== Segment start ==
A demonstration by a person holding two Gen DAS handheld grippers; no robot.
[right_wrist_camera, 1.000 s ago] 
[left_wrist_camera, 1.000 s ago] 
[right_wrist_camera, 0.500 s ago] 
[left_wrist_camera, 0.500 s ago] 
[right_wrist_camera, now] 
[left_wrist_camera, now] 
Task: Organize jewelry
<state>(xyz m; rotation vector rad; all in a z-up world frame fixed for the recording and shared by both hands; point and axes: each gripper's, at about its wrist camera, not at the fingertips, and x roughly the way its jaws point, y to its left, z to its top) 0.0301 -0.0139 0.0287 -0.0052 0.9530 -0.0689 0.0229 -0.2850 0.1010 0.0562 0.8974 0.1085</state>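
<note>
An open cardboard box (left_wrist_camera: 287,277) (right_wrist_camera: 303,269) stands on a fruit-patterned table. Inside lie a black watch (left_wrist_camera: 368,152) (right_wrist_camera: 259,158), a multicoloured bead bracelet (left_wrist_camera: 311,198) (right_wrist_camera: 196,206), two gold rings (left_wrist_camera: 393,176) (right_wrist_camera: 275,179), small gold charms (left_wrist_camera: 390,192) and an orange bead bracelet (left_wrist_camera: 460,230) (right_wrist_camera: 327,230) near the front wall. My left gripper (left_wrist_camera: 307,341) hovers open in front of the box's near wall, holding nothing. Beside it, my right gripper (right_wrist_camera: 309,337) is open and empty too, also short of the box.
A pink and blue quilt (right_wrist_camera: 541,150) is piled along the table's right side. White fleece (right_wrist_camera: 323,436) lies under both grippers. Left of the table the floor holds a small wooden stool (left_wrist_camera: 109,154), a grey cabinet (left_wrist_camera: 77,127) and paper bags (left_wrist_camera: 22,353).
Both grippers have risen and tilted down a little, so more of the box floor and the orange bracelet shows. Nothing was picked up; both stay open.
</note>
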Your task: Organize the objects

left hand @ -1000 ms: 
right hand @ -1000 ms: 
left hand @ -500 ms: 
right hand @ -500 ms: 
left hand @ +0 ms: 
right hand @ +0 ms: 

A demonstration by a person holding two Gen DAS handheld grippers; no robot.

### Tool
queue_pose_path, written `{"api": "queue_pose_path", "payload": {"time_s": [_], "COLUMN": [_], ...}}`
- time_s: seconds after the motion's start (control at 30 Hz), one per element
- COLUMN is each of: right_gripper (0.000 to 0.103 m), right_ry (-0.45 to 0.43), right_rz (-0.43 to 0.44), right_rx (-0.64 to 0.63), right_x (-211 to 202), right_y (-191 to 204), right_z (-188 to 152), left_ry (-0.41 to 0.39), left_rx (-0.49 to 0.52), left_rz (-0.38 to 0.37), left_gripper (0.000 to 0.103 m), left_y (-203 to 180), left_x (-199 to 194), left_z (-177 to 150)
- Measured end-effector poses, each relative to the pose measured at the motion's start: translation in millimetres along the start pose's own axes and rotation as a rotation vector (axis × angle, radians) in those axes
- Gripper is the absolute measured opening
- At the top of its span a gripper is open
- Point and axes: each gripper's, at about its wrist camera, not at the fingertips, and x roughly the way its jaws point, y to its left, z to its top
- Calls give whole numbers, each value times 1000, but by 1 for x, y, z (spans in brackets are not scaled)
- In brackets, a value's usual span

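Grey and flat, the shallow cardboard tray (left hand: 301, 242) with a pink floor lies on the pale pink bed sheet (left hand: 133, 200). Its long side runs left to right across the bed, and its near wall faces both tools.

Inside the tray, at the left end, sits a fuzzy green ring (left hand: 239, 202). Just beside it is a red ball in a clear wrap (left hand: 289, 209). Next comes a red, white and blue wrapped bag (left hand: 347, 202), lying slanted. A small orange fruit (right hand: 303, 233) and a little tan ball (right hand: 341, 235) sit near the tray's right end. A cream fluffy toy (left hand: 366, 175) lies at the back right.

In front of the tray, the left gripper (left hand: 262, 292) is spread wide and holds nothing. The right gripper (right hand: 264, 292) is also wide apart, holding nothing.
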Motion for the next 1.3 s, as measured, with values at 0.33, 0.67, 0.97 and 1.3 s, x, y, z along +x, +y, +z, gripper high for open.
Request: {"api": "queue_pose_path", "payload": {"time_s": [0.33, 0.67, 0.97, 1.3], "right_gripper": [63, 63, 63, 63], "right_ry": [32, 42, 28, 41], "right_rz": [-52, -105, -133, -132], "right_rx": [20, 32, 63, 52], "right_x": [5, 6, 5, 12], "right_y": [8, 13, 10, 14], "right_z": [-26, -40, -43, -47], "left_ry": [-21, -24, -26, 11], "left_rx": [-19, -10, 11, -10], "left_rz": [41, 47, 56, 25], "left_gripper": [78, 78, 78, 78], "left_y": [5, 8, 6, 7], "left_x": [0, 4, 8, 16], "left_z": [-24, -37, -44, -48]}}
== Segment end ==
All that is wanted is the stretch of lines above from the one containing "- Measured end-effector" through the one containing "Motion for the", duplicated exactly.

- Measured end-effector poses, each relative to the pose measured at the motion's start: translation in millimetres along the start pose's own axes and rotation as a rotation vector (axis × angle, radians) in those axes
- Gripper is the absolute measured opening
- At the top of its span a gripper is open
- Point and axes: each gripper's, at about its wrist camera, not at the fingertips, and x roughly the way its jaws point, y to its left, z to its top
- Calls give whole numbers, each value times 1000, but by 1 for x, y, z (spans in brackets are not scaled)
- In brackets, a value's usual span

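Grey and flat, the shallow cardboard tray (left hand: 301, 242) with a pink floor lies on the pale pink bed sheet (left hand: 133, 200). Its long side runs left to right across the bed, and its near wall faces both tools.

Inside the tray, at the left end, sits a fuzzy green ring (left hand: 239, 202). Just beside it is a red ball in a clear wrap (left hand: 289, 209). Next comes a red, white and blue wrapped bag (left hand: 347, 202), lying slanted. A small orange fruit (right hand: 303, 233) and a little tan ball (right hand: 341, 235) sit near the tray's right end. A cream fluffy toy (left hand: 366, 175) lies at the back right.

In front of the tray, the left gripper (left hand: 262, 292) is spread wide and holds nothing. The right gripper (right hand: 264, 292) is also wide apart, holding nothing.
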Motion for the next 1.3 s, as measured, with values at 0.33, 0.67, 0.97 and 1.3 s, x, y, z along +x, +y, +z, gripper high for open.

What was asked for in the exercise is now done.